Revolução dentro e fora da escola


"Ter autonomia para desenvolver projetos, pensar o currículo é revolucionário, ser tratado como ser pensante, entender o que a comunidade pretende com a escola e o que você pode oferecer, muda radicalmente a sua prática, não ter que obedecer o que está no livro didático, virar uma máquina de reprodução, isso mata sua reflexão, sua criatividade, isso é um dos principais pontos que faz a gente acreditar no trabalho que a gente faz: montar um currículo junto com a comunidade, quais as expectativas dentro da escola, entender e desenvolver isso com os alunos tendo autonomia entre pais, comunidades, alunos", reforça Iaci.

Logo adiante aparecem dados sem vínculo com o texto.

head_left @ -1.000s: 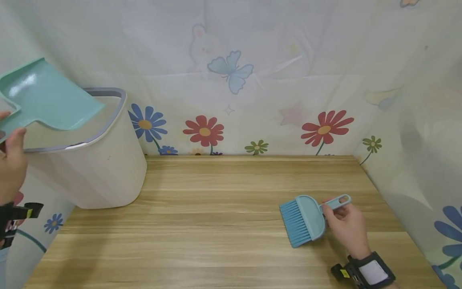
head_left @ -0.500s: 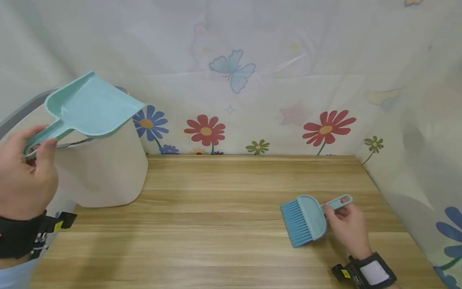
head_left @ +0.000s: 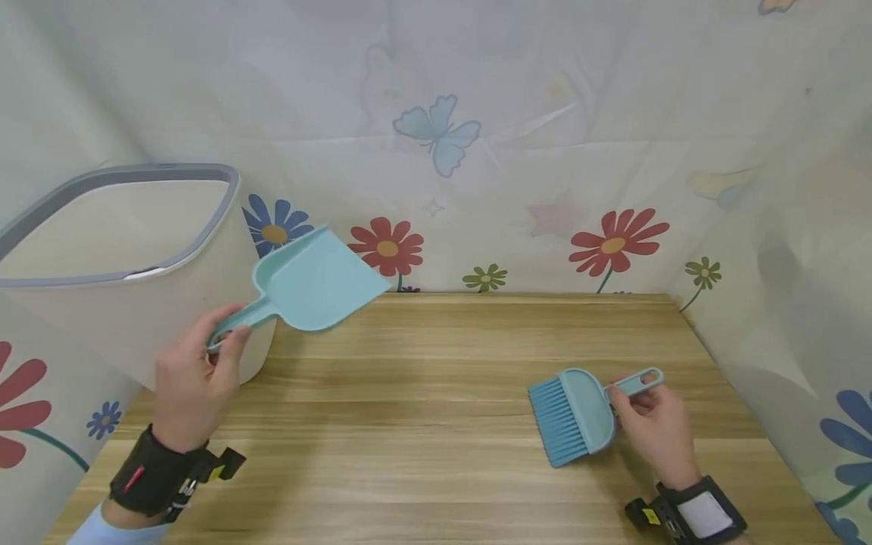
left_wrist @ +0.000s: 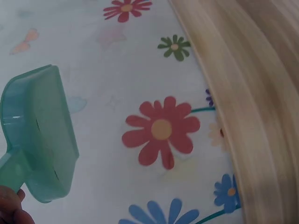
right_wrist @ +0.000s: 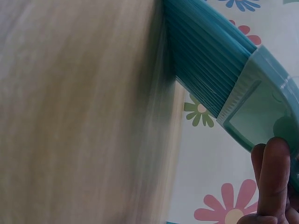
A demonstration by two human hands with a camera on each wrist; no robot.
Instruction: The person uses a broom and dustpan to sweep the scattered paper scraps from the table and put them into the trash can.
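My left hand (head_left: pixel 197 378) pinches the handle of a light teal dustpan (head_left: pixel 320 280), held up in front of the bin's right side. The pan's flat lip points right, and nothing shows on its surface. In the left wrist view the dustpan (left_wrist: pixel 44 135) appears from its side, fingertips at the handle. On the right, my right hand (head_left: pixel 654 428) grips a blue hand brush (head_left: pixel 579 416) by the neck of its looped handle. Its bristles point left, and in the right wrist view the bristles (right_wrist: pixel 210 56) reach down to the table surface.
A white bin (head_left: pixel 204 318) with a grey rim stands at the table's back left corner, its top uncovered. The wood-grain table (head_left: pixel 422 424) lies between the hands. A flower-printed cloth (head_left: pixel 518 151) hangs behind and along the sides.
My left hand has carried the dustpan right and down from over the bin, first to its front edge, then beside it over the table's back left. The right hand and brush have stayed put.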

"É o futuro que vemos ali, para não perdermos as nossas raízes, com esse tempo que estamos vivendo hoje, e acreditamos que não vai ser fácil futuramente, nossos jovens, as crianças poderem manter todo esse conhecimento dos mais velhos, é uma coisa muito rica que temos. Lá no início, quando tínhamos nossos avós, o cacique João da Silva que fez essa iniciativa, a gente era proibido de frequentar a escola do juruá porque poderia estar levando nossos povos para um lugar sem volta. Poderíamos perder toda nossa cultura, nossa religião, nosso modo de ser. Quando eu era pequena minha mãe não deixava eu ir pra escola porque a minha mãe tinha medo de me mandar porque falavam que isso poderia acabar comigo, matar no sentido espiritual. Por isso a gente não ia. Com o tempo, percebemos que temos aquela necessidade de entender o mundo do juruá para que a gente saiba falar, saiba se defender de igual pra igual. Por isso vimos que há necessidade sim de haver uma educação diferenciada para ter sentido para as comunidades", contextualiza Ivanildes Kerexu, liderança do povo guarani mbya na aldeia Rio Bonito de Ubatuba e integrante do FCT.


Ivanildes conta também que agora, no ano de 2019, a primeira turma de ensino médio escola e indígena foi formada nas aldeias de Ubatuba. "A luta da sociedade é isso, estar sempre de mãos dadas, lutando em prol do outro", completa.